- _What needs to be done_
Each line that includes "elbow" must be copied from the records.

Data records:
==========
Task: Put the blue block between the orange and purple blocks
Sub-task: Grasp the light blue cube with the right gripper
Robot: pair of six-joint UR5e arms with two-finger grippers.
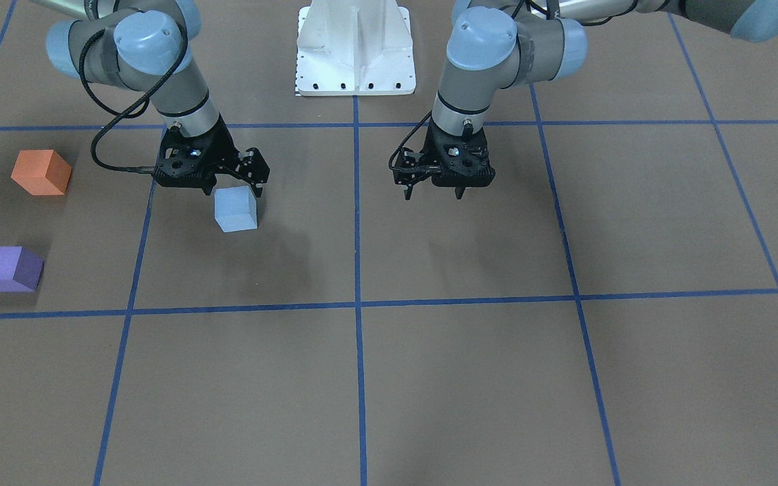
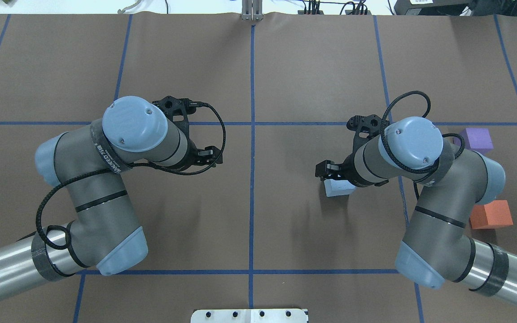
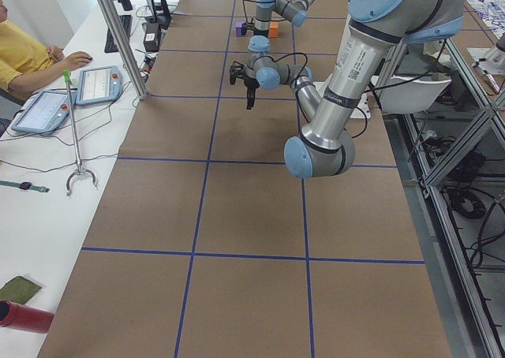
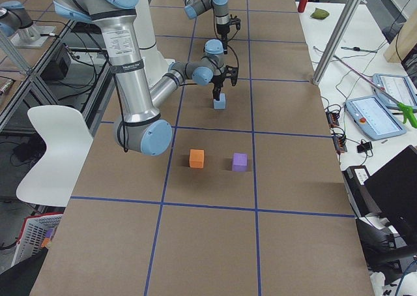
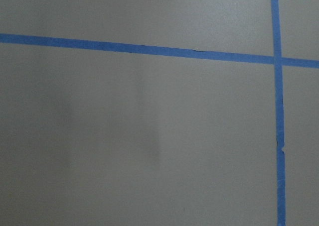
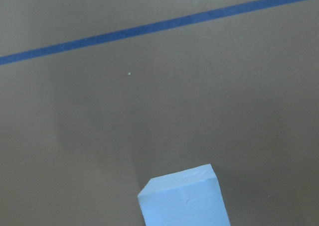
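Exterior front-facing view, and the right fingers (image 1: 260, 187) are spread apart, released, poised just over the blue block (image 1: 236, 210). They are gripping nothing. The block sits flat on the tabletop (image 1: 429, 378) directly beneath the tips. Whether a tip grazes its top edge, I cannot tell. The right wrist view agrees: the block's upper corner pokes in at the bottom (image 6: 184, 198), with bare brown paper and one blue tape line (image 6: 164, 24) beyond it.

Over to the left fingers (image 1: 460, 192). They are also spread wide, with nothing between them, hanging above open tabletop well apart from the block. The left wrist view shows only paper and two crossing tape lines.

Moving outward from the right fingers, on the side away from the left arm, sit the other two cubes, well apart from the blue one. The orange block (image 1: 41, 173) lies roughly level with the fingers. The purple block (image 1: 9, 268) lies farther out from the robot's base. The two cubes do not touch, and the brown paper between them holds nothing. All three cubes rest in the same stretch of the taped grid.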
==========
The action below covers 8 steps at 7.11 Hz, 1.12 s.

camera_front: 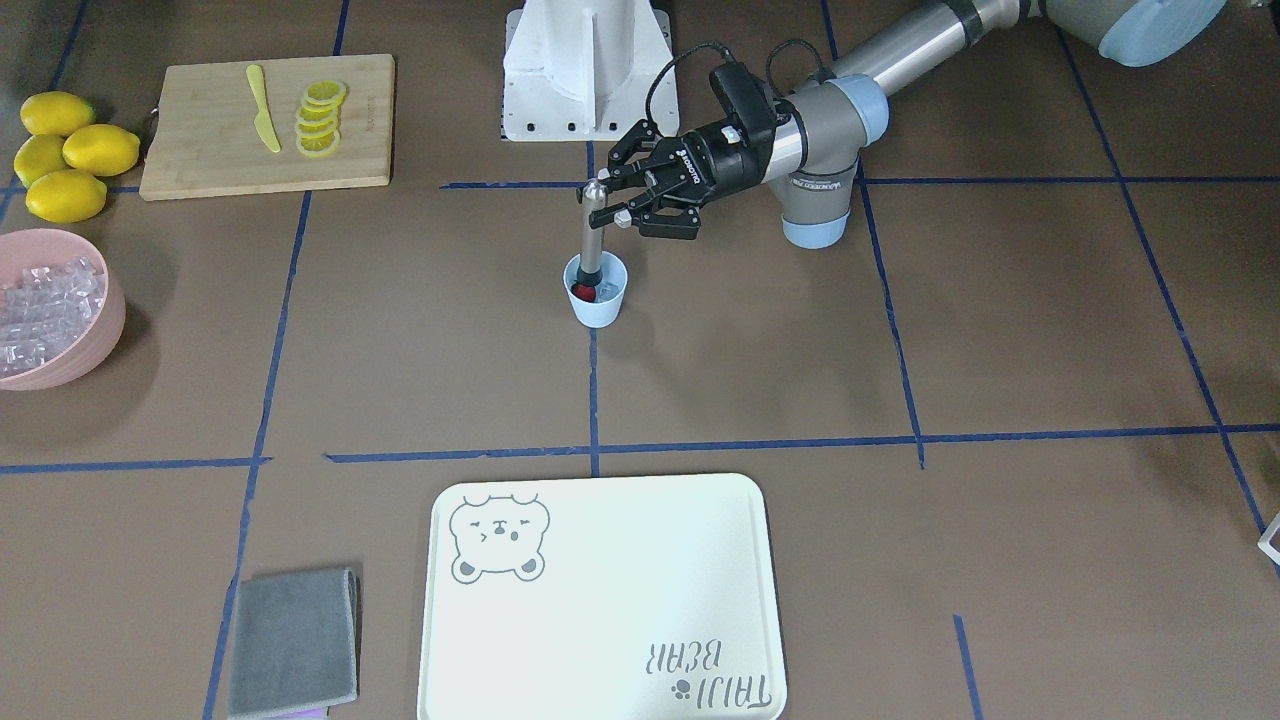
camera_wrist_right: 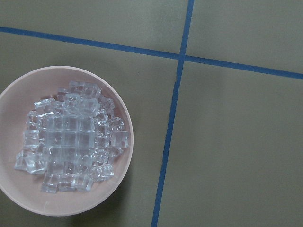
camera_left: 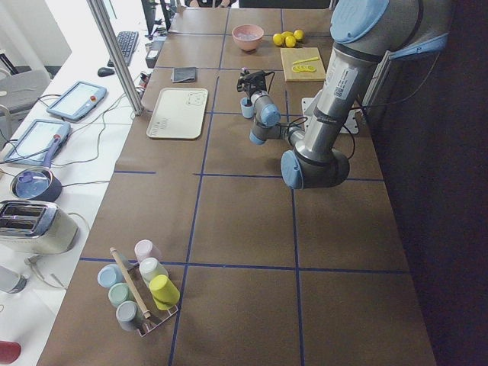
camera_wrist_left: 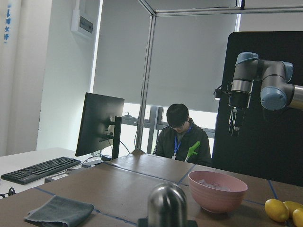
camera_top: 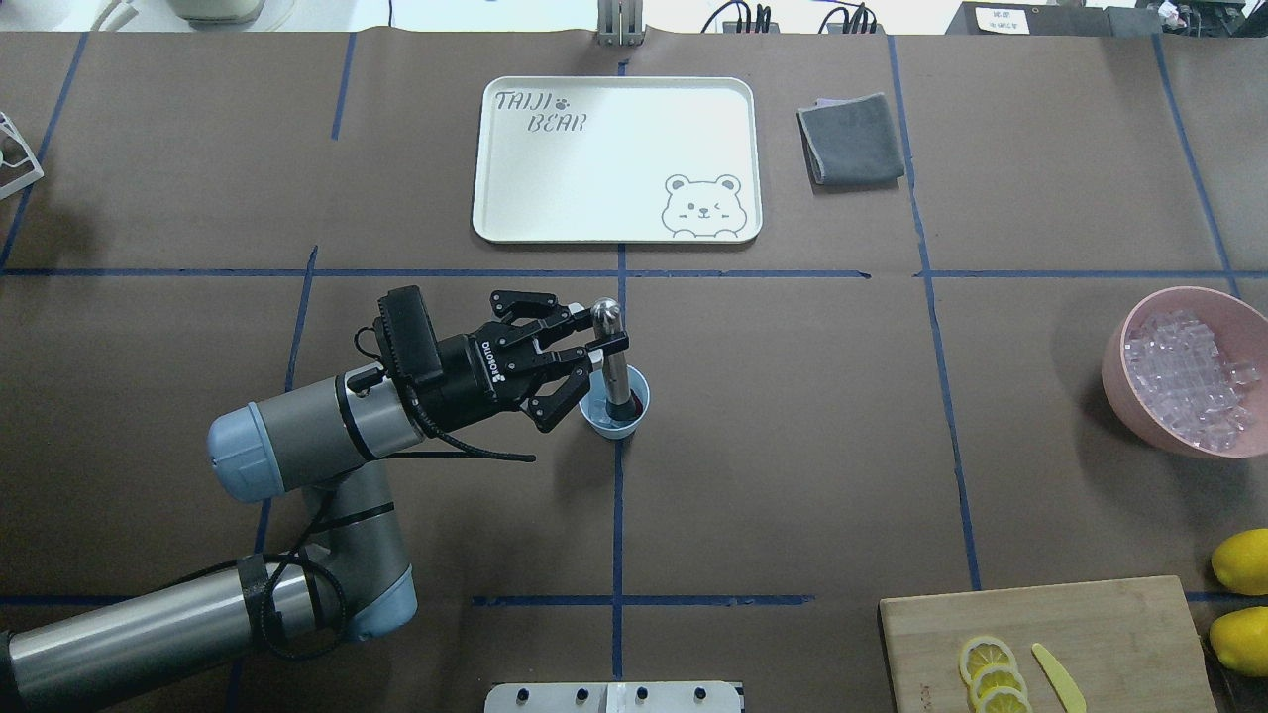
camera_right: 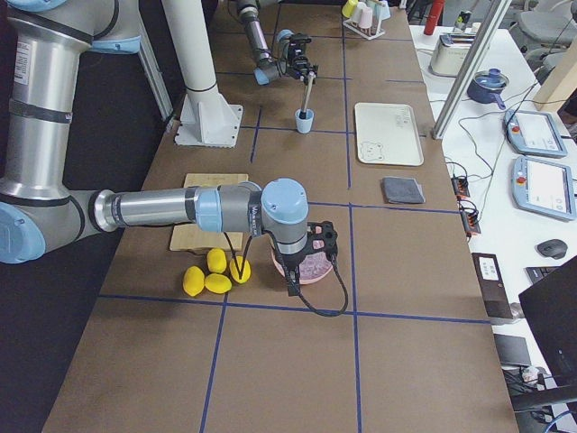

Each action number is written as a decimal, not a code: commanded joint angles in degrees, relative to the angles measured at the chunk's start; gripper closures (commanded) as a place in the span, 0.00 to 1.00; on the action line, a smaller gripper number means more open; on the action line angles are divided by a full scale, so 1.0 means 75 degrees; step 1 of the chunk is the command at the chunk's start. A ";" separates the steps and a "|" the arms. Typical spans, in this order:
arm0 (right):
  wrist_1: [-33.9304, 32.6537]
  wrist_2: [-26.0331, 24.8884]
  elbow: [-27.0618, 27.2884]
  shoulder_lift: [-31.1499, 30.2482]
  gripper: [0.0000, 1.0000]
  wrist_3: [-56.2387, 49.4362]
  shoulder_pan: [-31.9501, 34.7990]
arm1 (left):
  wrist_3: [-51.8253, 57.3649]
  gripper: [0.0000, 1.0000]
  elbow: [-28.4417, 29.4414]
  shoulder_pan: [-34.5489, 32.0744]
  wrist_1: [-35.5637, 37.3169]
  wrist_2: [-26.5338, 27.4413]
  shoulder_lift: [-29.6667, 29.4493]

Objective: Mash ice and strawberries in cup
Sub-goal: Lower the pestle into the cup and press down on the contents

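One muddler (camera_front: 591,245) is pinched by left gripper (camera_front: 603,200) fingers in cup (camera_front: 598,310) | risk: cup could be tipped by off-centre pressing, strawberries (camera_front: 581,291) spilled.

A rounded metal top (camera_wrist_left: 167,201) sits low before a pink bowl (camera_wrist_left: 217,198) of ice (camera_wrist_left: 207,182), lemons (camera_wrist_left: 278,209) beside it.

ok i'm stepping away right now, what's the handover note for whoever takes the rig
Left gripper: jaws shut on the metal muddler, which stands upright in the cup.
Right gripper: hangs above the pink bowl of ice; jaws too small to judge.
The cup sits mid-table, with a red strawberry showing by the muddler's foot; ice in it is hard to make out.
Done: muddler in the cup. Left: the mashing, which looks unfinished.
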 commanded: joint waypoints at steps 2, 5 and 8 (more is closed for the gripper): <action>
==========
- _Exercise response_
  elbow: [-27.0618, 27.2884]
  elbow: [-28.4417, 29.4414]

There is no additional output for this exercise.